„Widerstand ist zwecklos“ – Die Batschkapp im Bann von Knorkator
Wenn Deutschlands meiste Band der Welt auf Tour geht, hat das einen eigenen Charme, dem man sich nur schwer entziehen kann. Denn bei dem live gebotenen, bizarren Wechselbad aus bunt zusammen gewürfelten Stilistiken, rüdem Gefluche und zarter Poesie bis hin zu pathetischem Größenwahn und infantilem Blödsinn ist innerer Widerstand zwecklos. Besser gesagt: „Zweck ist widerstandslos“. Denn so lautet der Titel der ausgedehnten Tour, auf der sich Knorkator bis April 2020 begibt. Am 25.10.2019 hat die Rockband aus Berlin dabei die Batschkapp Frankfurt genauso fasziniert wie durchdrehen lassen.
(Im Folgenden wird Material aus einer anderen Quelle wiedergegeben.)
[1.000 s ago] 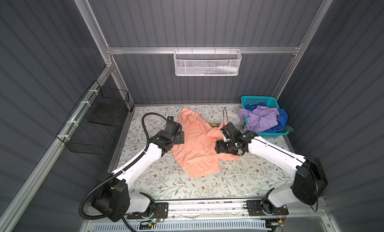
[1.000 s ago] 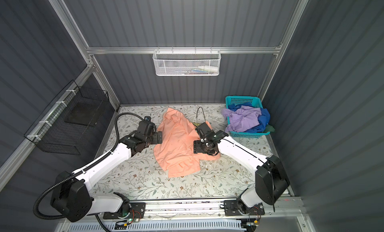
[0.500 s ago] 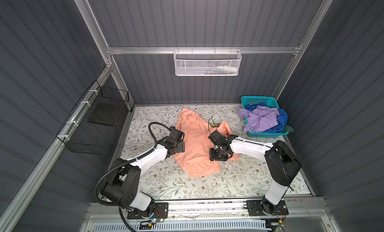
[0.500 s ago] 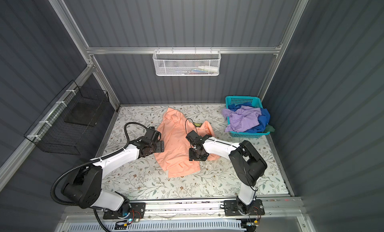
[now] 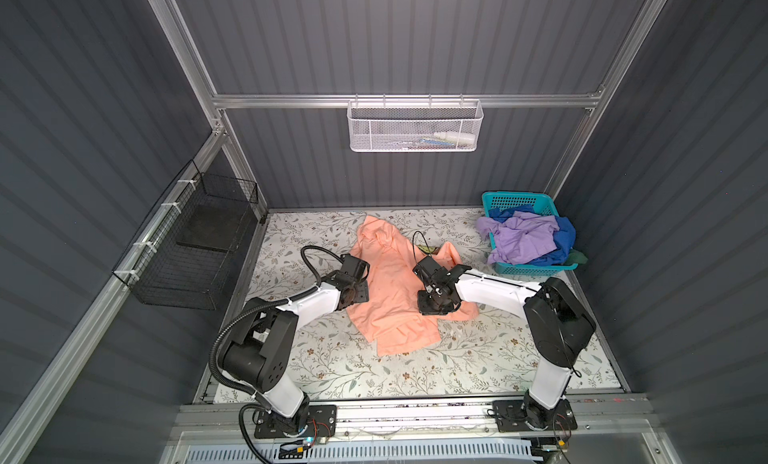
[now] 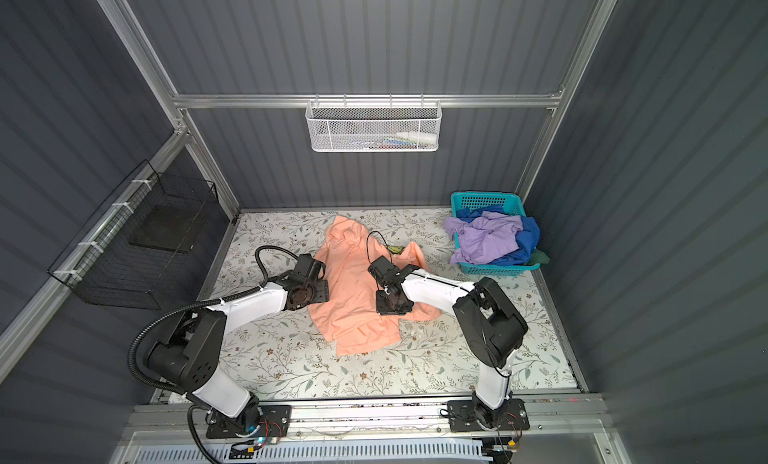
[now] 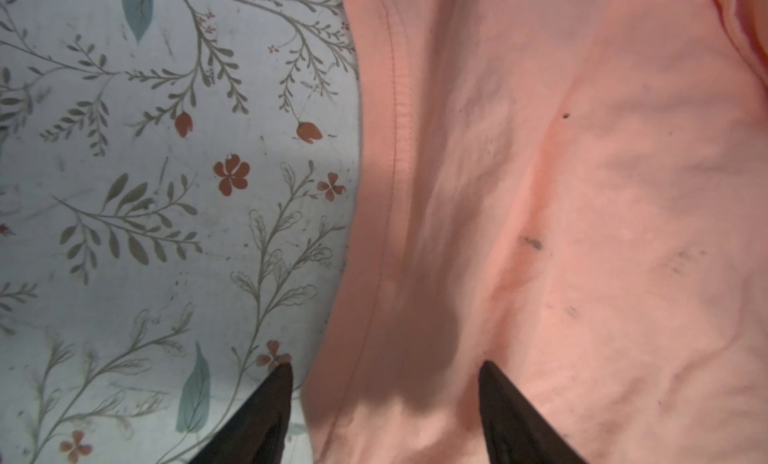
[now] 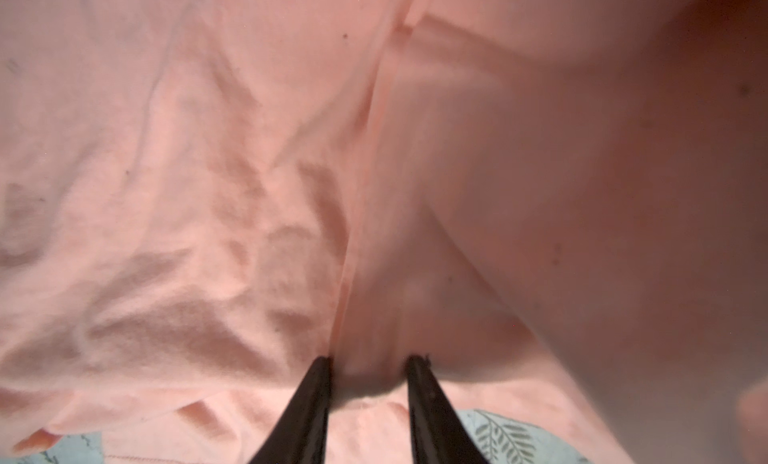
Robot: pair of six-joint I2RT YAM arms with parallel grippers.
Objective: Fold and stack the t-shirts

Ein Knorkator-Konzert ist nicht wie das andere und erst recht wie alle anderen Konzerte. Dabei sollte der unerfahrene Besucher recht wenig Scham mitbringen, um sich ungehemmt der schillernden sowie außergewöhnlichen Musikformation hingeben zu können. Dementsprechend starten die Berliner mit ihrer „Absolution“ in der proppenvollen Batschkapp. Im Gold glitzernden Outfit samt plüschigen Puschel-Hausschuhen steht der kleine Stumpen auf dem Podest, während er in hohem Operngesang seine schein-lateinischen Wörter jenseits der Schamgrenze trällert. Ebenso glitzernd flankieren Alf Ator am Keybord und Buzz Dee an der Gitarre die skurrilen Inhalte bei „Es kotzt mich an“ oder „Du bist schuld“ im aggressiven Metalsound. Alf, der sich auch als Komponist und Texter verantwortlich zeichnet, stampft in überdimensionalen Plateauschuhen über die Bühnen, um mal mit Stumpen im Duett oder mal solo zu singen. Derweil treibt Buzz Dee mit seiner hippen Retro-Figur und seinem harten Gitarrenspiel selbstbestimmt den Sound voran.
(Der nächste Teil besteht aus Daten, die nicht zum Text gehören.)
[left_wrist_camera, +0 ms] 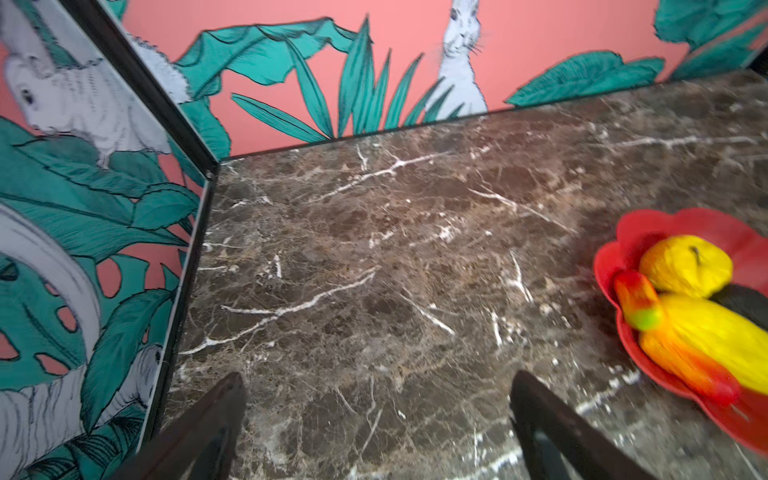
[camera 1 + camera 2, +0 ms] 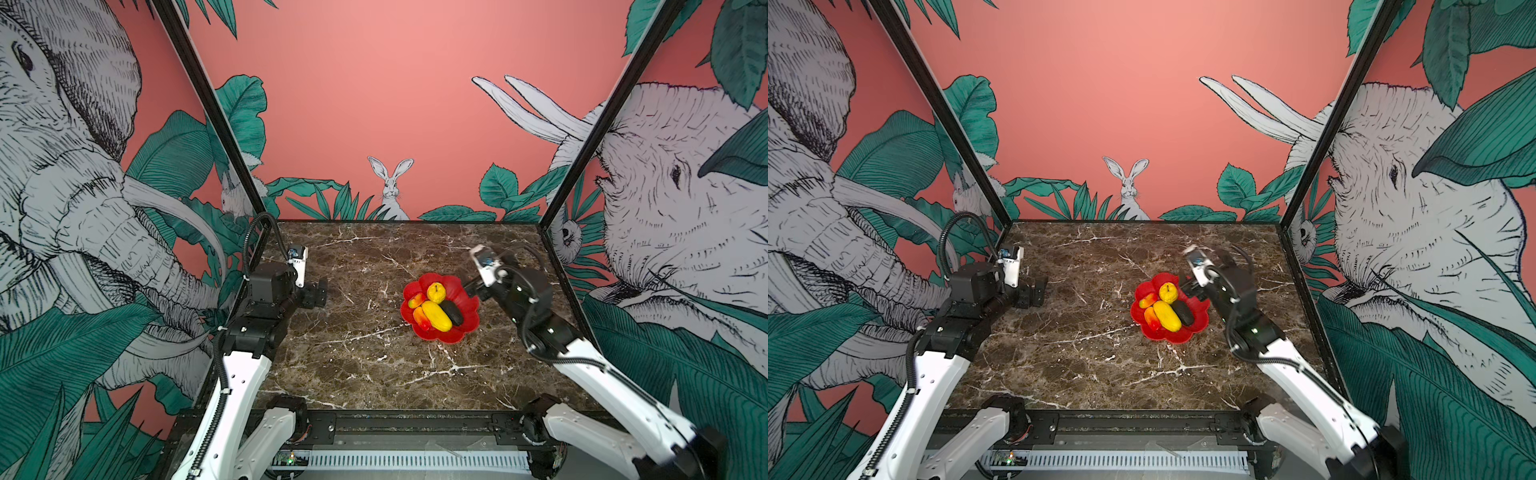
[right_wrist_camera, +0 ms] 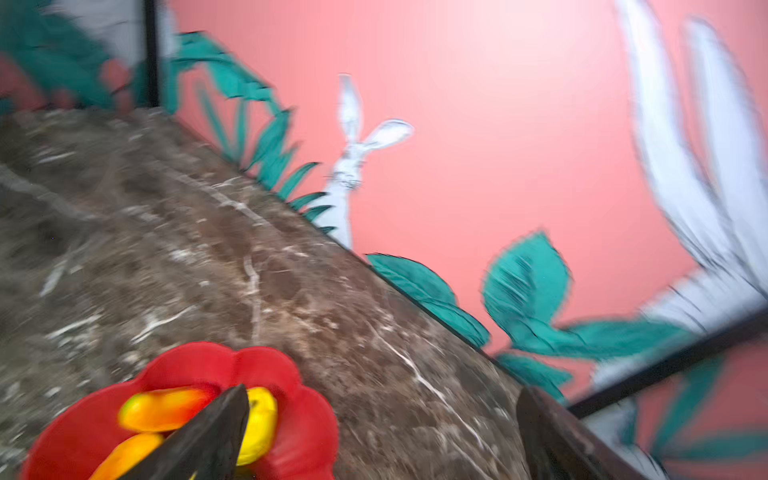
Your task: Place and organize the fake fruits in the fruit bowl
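Red flower-shaped bowl (image 2: pixel 468 309) right of centre on the marble table (image 2: pixel 353 361), and loaded. At the back, round yellow one (image 2: pixel 436 292) with the dark stem showing. Across the middle, long yellow one (image 2: pixel 437 316). Tucked against its right side, dark one (image 2: pixel 452 312). Down the left, a red-orange piece (image 2: pixel 417 300) with its twin (image 2: pixel 421 319) just in front. All five inside, packed side by side and touching, lying in the dished centre rather than up on the scalloped rim; probably laid lengthwise like that to stop any rolling. Nothing loose out on the table. Right gripper (image 3: pixel 382 392) at the bowl's far right edge, spread wide with nothing between the fingers; in its wrist view, one finger across the fruit, the other over bare marble. Reads as a hand clear of its load. Left gripper (image 1: pixel 376 376) well off to the left, likewise wide and empty, seemingly parked out of the way. By the look of it: placing done, at most a tidying nudge left.
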You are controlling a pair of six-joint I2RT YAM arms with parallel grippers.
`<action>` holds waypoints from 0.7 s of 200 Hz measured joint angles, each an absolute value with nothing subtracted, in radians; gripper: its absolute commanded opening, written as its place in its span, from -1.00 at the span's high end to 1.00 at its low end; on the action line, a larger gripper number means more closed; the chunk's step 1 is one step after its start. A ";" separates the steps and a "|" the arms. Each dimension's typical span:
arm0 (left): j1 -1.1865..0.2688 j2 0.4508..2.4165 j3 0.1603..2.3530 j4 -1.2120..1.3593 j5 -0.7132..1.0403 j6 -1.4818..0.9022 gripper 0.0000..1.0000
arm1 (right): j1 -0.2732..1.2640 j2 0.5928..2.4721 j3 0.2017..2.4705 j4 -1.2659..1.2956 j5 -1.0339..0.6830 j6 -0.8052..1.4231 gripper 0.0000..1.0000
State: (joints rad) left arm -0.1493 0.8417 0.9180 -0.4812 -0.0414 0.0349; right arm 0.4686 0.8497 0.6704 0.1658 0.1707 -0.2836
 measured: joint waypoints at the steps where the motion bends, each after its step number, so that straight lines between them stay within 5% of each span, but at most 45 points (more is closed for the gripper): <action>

Natürlich dürfen die Songs der neuen Scheibe „Widerstand ist zwecklos“ nicht fehlen. „Buchstabensuppe“, „Revolution“ oder auch das Cover „Ring my Bell“ werden wie weitere Stücke bunt in die Playlist eingebaut. Ein wildes Potpourri quer durch die über 20 Jahre Knorkator-Geschichte ergießt sich über das ebenso mannigfaltige Publikum, das sich vor der Bühne tummelt. Man erntet bekanntlich, was man säht. Die Anhänger heute Abend sind textsicher und erfreuen sich der Show, die allen voran durch den Sänger stellenweise extravagante Ausmaße annimmt. Stumpen, mal mit Diskohalbkugel auf dem Kopf, mal mit allzu weiblicher Latexhose bekleidet, aber stets Oben Ohne, gibt dem Handy eines Fans auch gerne ein persönliche Note mit, indem er es für eine Weile in seiner engen Hose trägt, zuerst vorne dann hinten. Die Berliner Schnauze mit temporärer Pumuckl-Stimme macht sich aber nicht alleine zum Affen. Zwei willige Fans werden bei „Ich hasse Musik“ zum Keyboardsständer. Eben dieses wird an Helmen befestigt, auf dem Alf wie immer mit Anmut und Körperspannung spielt. Hier bekommt man noch was geboten fürs Geld und der menschliche Keyboardständer im Anschluss einen anständigen Applaus. In der Zugabe lässt Alf zusammen mit Stumpen den Popo-eten raus, wobei die Beiden mit „Coming in“ ein kurioses Gedicht zum Thema „Selbstbespielerei“ vortragen.
Band und Fans haben sich an diesem Abend in Frankfurt mit Hingabe der Show verpflichtet und sind sich für nichts zu schade gewesen. Die Bühnenshow bedient sich doch trotz allem willkürlich wirkendem Klamauk ausgewählter Zutaten und vereint das Beste aus verschiedenen Welten. Was daraus entsteht ist die knorke Welt von Knorkator, angesiedelt im Irgendwo zwischen Genie und Wahnsinn. Denn wie besingt die Band (ironisch) im Lied „Rette sich wer kann“: „Die Farben leuchten, die Lichter funkeln und alles dreht sich zur Musik. So ist es perfekt, so soll es bleiben. Für immer Liebe, Spaß und Glück.“ Glück erfüllt, lyrisch erleuchtet und musikalisch durchgeschüttelt heißt es dann am Ende für alle: „Zähneputzen, Pullern und ab ins Bett“.